Source (GitHub) | Download notebook


6.4. Tutorial: Instrumenting applications

In this tutorial you will learn to use:

  • the PopVision System Analyser, a desktop tool for profiling the execution of IPU-targeted software on your host system processors;

  • the libpvti module in python which can be used to profile, time, and log information from your IPU applications and plot it directly in the PopVision System Analyser.

How to run this tutorial

To run the Jupyter notebook version of this tutorial:

  1. Enable a Poplar SDK environment (see the Getting Started guide for your IPU system)

  2. In the same environment, install the Jupyter notebook server: python -m pip install jupyter

  3. Launch a Jupyter Server on a specific port: jupyter-notebook --no-browser --port <port number>

  4. Connect via SSH to your remote machine, forwarding your chosen port: ssh -NL <port number>:localhost:<port number> <your username>@<remote machine>

For more details about this process, or if you need troubleshooting, see our guide on using IPUs from Jupyter notebooks.

Introduction

The Graphcore PopVision™ System Analyser is a desktop tool for analysing the execution of IPU-targeted software on your host system processors.
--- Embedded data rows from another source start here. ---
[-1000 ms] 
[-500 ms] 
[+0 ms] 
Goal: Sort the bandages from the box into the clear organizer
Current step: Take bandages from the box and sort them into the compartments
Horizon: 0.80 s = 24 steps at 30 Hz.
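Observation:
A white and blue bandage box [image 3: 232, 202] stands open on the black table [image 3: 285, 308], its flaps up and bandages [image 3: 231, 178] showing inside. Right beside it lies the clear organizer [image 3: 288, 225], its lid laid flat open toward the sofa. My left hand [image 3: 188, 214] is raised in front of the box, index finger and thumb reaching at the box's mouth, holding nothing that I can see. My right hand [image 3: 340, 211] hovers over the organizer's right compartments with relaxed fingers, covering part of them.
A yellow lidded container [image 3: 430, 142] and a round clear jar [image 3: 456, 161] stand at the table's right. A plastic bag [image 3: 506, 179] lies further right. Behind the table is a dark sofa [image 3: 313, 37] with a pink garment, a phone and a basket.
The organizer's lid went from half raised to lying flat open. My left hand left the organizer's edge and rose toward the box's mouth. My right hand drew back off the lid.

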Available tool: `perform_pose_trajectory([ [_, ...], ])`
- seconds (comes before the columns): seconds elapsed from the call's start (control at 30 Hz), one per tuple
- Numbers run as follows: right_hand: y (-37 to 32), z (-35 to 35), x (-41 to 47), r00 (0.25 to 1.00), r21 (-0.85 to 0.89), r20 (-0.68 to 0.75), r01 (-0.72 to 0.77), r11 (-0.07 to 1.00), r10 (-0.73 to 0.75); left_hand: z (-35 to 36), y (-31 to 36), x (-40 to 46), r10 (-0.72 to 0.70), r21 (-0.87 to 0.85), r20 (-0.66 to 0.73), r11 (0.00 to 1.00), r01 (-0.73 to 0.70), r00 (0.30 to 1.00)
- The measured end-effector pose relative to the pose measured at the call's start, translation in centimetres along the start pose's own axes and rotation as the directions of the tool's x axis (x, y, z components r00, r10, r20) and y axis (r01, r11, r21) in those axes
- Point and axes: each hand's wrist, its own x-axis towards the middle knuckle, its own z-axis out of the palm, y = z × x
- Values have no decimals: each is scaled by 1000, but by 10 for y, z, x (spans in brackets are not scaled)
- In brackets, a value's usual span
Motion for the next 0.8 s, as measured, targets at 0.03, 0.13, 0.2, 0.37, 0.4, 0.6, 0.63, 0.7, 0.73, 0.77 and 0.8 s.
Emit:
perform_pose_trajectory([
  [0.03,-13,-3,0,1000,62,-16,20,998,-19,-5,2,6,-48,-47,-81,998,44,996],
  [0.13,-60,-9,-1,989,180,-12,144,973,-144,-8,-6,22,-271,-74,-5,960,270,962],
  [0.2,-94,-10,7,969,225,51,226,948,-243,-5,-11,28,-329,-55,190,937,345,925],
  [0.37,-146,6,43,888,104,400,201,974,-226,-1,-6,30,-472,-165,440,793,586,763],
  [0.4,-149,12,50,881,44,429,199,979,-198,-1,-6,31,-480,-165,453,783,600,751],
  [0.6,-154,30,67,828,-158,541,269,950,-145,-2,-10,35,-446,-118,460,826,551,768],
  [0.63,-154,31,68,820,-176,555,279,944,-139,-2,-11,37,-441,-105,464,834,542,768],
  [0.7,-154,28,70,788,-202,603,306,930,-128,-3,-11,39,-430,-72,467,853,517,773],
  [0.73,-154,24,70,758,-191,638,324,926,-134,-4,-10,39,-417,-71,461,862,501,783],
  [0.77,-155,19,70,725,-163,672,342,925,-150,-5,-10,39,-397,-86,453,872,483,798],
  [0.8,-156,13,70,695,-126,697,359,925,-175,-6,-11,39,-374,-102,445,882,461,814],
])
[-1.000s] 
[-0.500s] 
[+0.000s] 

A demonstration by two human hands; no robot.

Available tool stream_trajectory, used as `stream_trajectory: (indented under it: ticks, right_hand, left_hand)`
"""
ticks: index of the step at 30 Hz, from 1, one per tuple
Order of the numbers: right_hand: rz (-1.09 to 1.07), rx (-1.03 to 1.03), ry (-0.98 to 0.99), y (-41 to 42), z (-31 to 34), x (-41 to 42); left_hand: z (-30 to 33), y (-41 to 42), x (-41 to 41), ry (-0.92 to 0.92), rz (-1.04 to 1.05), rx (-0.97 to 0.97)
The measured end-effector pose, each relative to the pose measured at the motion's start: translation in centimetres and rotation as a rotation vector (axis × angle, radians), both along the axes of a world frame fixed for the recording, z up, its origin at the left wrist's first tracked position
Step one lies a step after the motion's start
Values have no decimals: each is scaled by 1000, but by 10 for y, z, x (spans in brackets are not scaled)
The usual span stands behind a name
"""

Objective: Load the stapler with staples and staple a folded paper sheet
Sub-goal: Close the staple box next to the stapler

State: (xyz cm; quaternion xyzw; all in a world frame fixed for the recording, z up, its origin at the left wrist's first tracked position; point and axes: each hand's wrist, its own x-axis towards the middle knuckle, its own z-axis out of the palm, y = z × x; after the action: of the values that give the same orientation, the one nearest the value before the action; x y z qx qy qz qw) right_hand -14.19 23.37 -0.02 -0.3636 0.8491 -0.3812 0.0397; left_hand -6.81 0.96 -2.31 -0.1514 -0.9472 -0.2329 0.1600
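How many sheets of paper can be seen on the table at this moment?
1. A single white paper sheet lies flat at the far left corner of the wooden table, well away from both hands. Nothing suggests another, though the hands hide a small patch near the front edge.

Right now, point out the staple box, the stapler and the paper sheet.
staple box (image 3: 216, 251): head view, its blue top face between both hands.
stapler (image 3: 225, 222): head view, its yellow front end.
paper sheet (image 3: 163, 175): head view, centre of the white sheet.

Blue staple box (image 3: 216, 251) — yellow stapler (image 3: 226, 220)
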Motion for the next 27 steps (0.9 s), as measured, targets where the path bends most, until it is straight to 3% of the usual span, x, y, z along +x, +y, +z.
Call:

It shows an interactive timeline visualisation of the execution steps involved, helping you to identify any bottlenecks between the CPUs and IPUs. This is particularly useful when you are scaling models to run on multiple CPUs and IPUs.

For this tutorial we are going to use a PopART MNIST example and add instrumentation that can be viewed using the PopVision System Analyser. Make sure the PopVision System Analyser is installed on your local machine, it can be downloaded from the Downloads Portal. The PopART MNIST example is from the simple_applications/popart/mnist directory).

Run the MNIST example with profiling enabled

import subprocess
import os

mnist_path = "./popart_mnist.py"
os.environ["PVTI_OPTIONS"] = '{"enable":"true", "directory": "mydirectory"}'
subprocess.run(["sh", "./get_data.sh"])
output = subprocess.run(
    ["python3", mnist_path], stdout=subprocess.PIPE, stderr=subprocess.PIPE
)
print(output.stdout.decode("utf-8"))
Creating ONNX model.
Compiling the training graph.
Compiling the validation graph.
Running training loop.
Epoch #1
   Loss=16.2605
   Accuracy=88.88%
Epoch #2
   Loss=13.9930
   Accuracy=89.63%
Epoch #3
   Loss=13.1049
   Accuracy=89.83%
Epoch #4
   Loss=12.5232
   Accuracy=90.01%
Epoch #5
   Loss=12.1029
   Accuracy=90.12%
Epoch #6
   Loss=11.7830
   Accuracy=90.22%
Epoch #7
   Loss=11.5327
   Accuracy=90.40%
Epoch #8
   Loss=11.3332
   Accuracy=90.59%
Epoch #9
   Loss=11.1712
   Accuracy=90.65%
Epoch #10
   Loss=11.0370
   Accuracy=90.70%

When this has completed you will find a pvti file in the working directory, e.g. “Tue_Nov_24_11:59:17_2022_GMT_4532.pvti”.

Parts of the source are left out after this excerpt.